Exercise description.
Leave out the pictures and output exactly the lines below from the one with "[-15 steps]" down to the one with "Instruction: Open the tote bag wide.", both of them included.

[Input data Boundary: Start]

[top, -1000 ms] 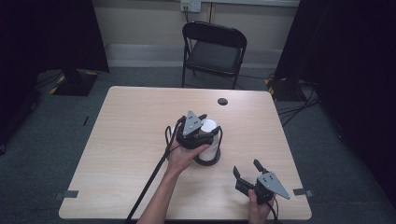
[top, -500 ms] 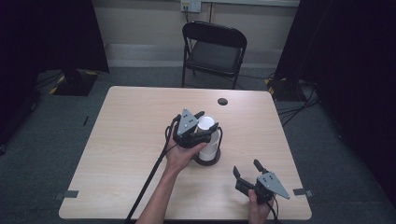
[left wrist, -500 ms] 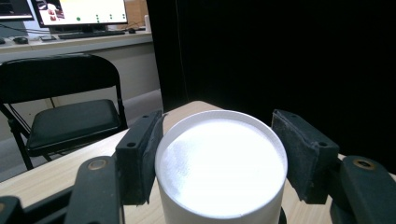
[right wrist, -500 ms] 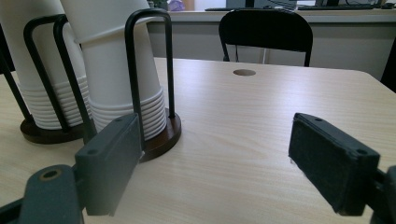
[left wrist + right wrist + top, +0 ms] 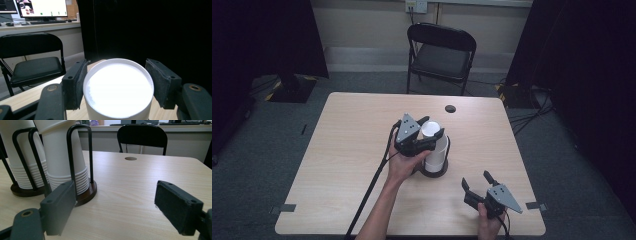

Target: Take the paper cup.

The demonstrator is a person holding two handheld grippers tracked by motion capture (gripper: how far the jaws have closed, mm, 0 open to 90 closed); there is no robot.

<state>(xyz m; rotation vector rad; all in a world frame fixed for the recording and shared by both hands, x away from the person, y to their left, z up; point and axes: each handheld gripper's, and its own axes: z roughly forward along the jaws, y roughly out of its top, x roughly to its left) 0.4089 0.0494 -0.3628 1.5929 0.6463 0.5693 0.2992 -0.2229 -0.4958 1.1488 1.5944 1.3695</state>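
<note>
Surface: a light wood-grain rectangular surface (image 5: 342, 165) is seen from the high view, with a small dark round hole (image 5: 450, 108) near its far edge.

Cups: a tall stack of white paper cups (image 5: 435, 145) is stood upside down near the middle of the surface, so a flat white cup bottom (image 5: 118, 87) is what's seen on top in the left gripper view.

Holder: the stack is kept in a dark round wooden base with black wire hoops (image 5: 83, 192); in the right gripper view two stacks seem to be shown side by side, each in its own base, but from above they can't really be told apart.

Left tool: the left tool (image 5: 428, 134) is held at the top of the stack, jaws spread with one pad on each side of the top cup. One pad (image 5: 79, 82) looks to be right against the cup wall, the other is set a bit apart, so nothing is clamped yet.

Right tool: the right tool (image 5: 476, 181) is held low near the surface's front right corner, well apart from the cups, jaws wide apart with nothing between them.

Background: a black folding metal chair (image 5: 441, 55) is parked behind the surface, and a lit computer monitor (image 5: 41, 7) on a back desk is caught in the left gripper view.
</note>
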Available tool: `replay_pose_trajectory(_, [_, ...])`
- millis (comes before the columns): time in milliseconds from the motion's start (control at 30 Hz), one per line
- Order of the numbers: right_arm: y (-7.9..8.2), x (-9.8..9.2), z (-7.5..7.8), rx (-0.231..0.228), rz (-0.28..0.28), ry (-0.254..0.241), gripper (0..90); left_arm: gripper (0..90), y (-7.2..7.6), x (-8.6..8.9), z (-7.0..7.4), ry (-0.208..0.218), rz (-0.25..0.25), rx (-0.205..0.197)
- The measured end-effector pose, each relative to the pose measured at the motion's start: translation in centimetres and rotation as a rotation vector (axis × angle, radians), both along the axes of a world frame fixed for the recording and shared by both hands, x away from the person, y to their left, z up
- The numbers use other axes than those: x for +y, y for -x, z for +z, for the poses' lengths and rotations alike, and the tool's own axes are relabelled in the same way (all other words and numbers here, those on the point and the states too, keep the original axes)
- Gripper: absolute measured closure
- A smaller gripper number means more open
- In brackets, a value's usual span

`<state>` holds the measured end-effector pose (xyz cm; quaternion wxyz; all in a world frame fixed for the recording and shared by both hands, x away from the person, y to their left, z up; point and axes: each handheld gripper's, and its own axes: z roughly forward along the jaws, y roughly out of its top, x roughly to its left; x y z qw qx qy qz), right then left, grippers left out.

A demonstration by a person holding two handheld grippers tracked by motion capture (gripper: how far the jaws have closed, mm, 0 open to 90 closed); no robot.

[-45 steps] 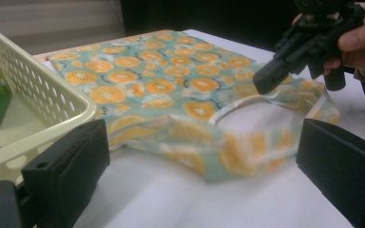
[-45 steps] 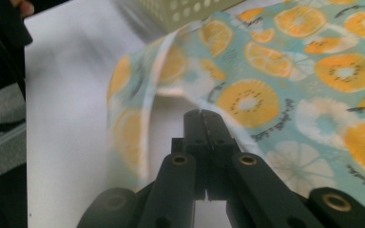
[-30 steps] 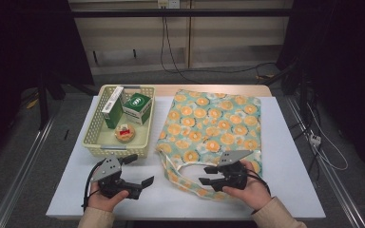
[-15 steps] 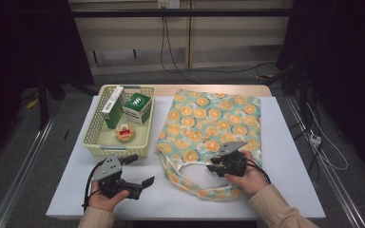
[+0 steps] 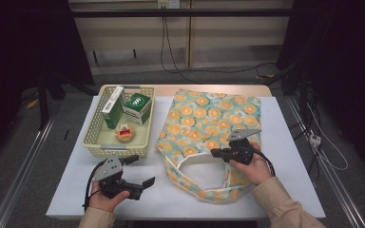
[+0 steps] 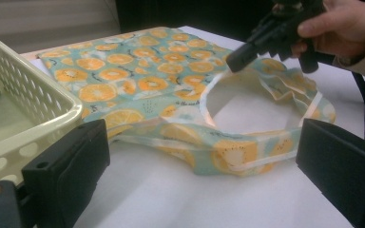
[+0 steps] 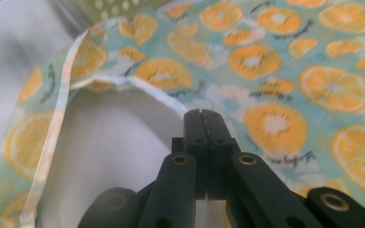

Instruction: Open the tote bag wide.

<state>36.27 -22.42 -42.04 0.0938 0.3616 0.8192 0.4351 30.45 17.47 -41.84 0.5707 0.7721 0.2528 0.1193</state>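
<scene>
Items on the table (image 5: 285, 142), counted: 1 fabric bag (image 5: 209, 118) w/ orange-slice print, 1 cream mesh basket (image 5: 100, 142), 2 grippers. Landmark for all positions: the basket

Bag: lies flat just beside the basket's right wall, mouth toward the person. Its 2 handles form one loop at the near end, w/ bare table showing through the loop

Basket contents, 3 pcs:
- 1 green-and-white carton (image 5: 113, 107), upright, at the left rear
- 1 green box (image 5: 138, 108), just right of the carton, at the right rear
- 1 small round item w/ a red patch (image 5: 124, 133), in front of both boxes; what it is cannot be told

Right gripper (image 5: 217, 153): well to the right of the basket, over the bag's mouth. Jaws have just been closing and now stand fully closed, pad against pad. In the right gripper view the tips (image 7: 203, 114) meet at the white-trimmed rim of the bag's mouth. Whether cloth is pinched between them cannot be told. In the left gripper view the same tip (image 6: 241, 56) rests at the far edge of the handle loop

Left gripper (image 5: 140, 170): just in front of the basket's near wall, above bare table. Jaws wide open, nothing between them. In its own view both black jaws frame the nearer handle (image 6: 228, 154) of the bag, not touching it
</scene>
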Motion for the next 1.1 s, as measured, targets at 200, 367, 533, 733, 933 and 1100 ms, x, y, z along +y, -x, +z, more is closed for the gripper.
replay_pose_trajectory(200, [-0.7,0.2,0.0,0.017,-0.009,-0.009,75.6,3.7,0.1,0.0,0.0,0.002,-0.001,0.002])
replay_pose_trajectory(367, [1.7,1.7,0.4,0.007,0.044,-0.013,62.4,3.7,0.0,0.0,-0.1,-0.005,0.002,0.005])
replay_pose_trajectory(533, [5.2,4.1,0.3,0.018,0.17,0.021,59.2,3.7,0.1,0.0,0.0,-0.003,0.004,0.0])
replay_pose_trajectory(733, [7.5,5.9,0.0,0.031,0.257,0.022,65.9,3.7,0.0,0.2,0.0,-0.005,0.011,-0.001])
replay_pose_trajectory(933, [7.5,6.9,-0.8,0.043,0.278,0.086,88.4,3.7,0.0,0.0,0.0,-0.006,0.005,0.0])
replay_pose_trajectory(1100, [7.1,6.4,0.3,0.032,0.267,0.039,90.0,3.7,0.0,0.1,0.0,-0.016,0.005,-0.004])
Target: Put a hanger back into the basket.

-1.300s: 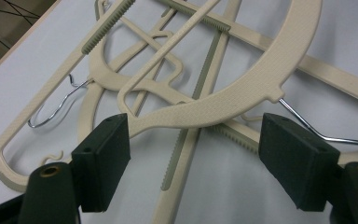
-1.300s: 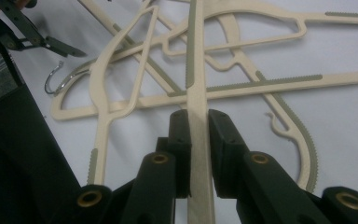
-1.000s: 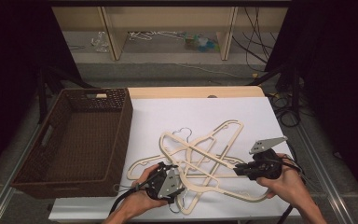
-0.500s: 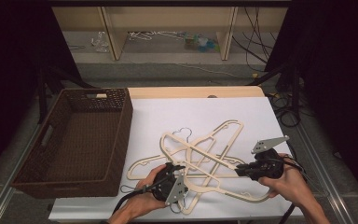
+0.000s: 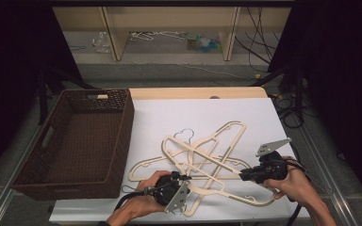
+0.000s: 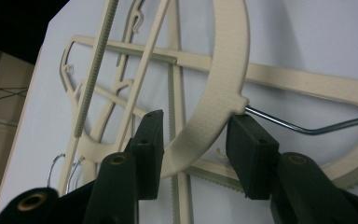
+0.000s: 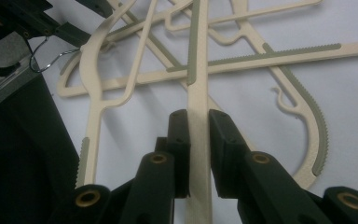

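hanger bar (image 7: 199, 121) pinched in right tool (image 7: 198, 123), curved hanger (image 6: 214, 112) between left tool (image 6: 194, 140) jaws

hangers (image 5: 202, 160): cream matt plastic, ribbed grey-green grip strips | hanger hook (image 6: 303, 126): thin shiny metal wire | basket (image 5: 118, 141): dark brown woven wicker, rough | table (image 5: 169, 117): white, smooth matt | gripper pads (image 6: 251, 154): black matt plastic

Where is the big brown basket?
In the high view, the brown basket sits at the table's left side, right beside the pile of cream hangers.
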`<state>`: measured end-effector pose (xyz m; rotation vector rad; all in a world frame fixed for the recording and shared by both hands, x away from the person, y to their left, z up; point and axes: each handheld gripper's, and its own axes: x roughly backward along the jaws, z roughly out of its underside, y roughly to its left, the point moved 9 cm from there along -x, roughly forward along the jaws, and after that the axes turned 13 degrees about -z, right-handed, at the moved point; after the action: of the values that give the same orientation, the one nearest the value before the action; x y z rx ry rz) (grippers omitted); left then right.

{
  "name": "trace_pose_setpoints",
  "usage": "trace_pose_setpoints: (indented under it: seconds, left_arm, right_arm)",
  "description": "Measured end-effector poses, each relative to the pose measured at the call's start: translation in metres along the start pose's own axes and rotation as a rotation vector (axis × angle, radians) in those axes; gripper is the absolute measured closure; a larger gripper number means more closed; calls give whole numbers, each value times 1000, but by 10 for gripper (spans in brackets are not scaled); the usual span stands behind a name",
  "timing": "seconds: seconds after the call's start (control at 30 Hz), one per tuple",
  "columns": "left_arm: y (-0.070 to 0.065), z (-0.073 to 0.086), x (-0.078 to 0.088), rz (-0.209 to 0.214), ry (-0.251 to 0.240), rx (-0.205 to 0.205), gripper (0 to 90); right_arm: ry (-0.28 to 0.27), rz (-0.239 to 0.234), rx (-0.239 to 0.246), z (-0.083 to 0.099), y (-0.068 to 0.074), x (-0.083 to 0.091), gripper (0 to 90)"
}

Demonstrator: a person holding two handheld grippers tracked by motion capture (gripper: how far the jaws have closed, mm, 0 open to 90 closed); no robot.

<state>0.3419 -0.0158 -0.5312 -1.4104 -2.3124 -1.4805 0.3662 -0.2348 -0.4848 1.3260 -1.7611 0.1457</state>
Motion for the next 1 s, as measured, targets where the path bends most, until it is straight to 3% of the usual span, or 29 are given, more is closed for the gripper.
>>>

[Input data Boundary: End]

Response to this exercise.
[-15 steps] 
[+0 steps] 
[+0 steps] 
[+0 steps] 

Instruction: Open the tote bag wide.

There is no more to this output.